#TLAB 13 – Rebooting my teaching: Stealing ideas from primary schools and shaking up my secondary classroom

On 16th March I was lucky enough to be the excellent Teaching, Learning and Assessment conference organised by Nick Dennis at Berkhamsted school. Much to my bemusement, not only was I asked to run a session, but several people actually came along! You can see the Prezi embedded below (or click here), but I thought I’d provide a brief overview as well.

Introduction

I briefly talked through my background into teaching and the reasons for the time I’d spend volunteering with yr 6 at one of the local primary schools. I also posed a couple of questions for the audience to get them chatting, thinking and sharing some ideas. In this case:

If you could go anywhere to reinvigorate your teaching, where would it be?

What will you do on Monday morning (or sooner) to make that happen? 

We had some great feedback, from international visits, to people reestablishing links with industry.

 

5 things I (re)learned

Relearned, because I think all of these things I knew when I started teaching, but the day to day grind, and the general secondary school culture had meant I’d either forgotten or ignored them.

 

1. Space

I reflected on the way in which space is used more flexibly in primary, and how everything is arranged for group work rather than facing the front. I linked to some of the work done by Bianca Hewes based on the work of David Thornburg around the concepts of learning spaces as campfires, watering holes and caves. I mentioned that I would love to have individual desks, rather than double desks, which would make the potential for a flexible space even greater.

What did I change?
All my desks got arranged into groups.

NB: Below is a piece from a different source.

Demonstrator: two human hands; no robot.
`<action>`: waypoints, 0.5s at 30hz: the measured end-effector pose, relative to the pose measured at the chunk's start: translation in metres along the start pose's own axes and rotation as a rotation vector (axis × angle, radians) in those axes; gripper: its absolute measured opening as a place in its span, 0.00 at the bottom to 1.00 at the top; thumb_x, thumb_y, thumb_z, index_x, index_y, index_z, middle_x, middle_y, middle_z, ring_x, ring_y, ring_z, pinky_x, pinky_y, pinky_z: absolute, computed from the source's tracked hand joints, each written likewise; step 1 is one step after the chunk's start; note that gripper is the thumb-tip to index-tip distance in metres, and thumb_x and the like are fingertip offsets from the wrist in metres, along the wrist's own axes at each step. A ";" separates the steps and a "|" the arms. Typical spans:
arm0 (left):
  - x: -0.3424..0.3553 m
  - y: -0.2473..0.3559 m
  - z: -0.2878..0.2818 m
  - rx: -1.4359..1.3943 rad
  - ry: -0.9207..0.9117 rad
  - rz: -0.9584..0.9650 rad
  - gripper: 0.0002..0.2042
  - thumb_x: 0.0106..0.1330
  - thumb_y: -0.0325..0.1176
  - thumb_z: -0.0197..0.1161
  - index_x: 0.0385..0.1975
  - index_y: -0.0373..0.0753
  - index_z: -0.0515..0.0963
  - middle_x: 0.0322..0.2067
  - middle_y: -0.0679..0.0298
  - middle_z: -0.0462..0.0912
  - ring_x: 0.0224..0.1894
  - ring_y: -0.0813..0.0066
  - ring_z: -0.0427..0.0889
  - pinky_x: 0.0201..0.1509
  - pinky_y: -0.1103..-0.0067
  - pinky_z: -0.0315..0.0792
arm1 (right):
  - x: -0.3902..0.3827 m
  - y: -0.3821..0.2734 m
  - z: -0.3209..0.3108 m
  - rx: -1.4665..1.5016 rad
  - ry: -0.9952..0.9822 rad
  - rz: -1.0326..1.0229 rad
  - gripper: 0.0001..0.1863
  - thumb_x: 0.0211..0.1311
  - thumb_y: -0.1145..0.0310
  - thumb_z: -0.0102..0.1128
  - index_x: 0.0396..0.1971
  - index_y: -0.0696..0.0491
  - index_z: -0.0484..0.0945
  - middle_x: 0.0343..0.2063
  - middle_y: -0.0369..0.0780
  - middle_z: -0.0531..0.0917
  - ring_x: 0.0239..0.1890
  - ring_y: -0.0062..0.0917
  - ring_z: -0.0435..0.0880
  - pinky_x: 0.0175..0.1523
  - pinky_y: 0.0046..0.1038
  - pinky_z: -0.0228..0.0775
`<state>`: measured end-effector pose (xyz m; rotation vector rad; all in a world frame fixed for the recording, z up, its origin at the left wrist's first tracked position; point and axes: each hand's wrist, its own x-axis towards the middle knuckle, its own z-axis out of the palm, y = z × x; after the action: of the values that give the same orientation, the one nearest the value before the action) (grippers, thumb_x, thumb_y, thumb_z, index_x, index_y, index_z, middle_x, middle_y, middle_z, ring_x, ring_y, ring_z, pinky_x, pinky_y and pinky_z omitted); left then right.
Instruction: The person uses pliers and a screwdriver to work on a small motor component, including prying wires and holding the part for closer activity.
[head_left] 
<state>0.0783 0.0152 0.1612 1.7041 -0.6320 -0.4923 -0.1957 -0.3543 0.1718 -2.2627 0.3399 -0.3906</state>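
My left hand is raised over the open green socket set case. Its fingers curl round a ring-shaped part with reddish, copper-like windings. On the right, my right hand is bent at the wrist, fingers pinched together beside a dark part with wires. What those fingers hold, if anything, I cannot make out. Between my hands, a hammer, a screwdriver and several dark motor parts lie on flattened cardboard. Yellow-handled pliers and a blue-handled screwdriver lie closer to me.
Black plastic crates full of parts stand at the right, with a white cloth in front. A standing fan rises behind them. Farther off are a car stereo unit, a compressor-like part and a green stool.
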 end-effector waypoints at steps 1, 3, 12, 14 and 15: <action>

I try (although don’t always succeed) to move the tables around depending on the class and the activity.

 

2. Generating Questions

One of the things that struck me about the class I visited was the way in which their questions relating to various current topics were on permanent display around the classroom (in fact, the use of display was something else I changed as a result of my visit). The classroom was driven by their questions, rather than those imposed on them (much like Tait Coles had been mentioning in his excellent session on Punk Learning)

What did I change?
I started to encourage more student questions to be at the heart of activities, including building on a unit developed by others in the department where students have to develop questions about everyday life in a particular historic period and then go and find and present their answers. I also tried to incorporate KWL grids more and use activities like the excellent ‘Shall we join the Chartists‘ from Ian Dawson

Quick plug – There are loads of great ideas for this in Hywel Roberts’ book ‘Oops’

3. Responsibility

I was blown away by how much responsibility students were given in year 6, and how little we take note of that when they arrive in yr 7. I know they’ve gone from the top of the school to the bottom, and they need to learn a new set of norm and values, but I do think this is one area where we need to trust our students more.

What did I change?
Be willing to try more adventurous projects with students. With open-ended projects if the students asked the question ‘can I…?’ I do my very best to make sure the answer is ‘yes, of course!’

 4. Cross Curricular

I’ve made no secret of the fact that one of the first things I’d change about secondary schools is the way that the curriculum is divided up into desrete little boxes and then we ring a bell every hour to move students to a new one.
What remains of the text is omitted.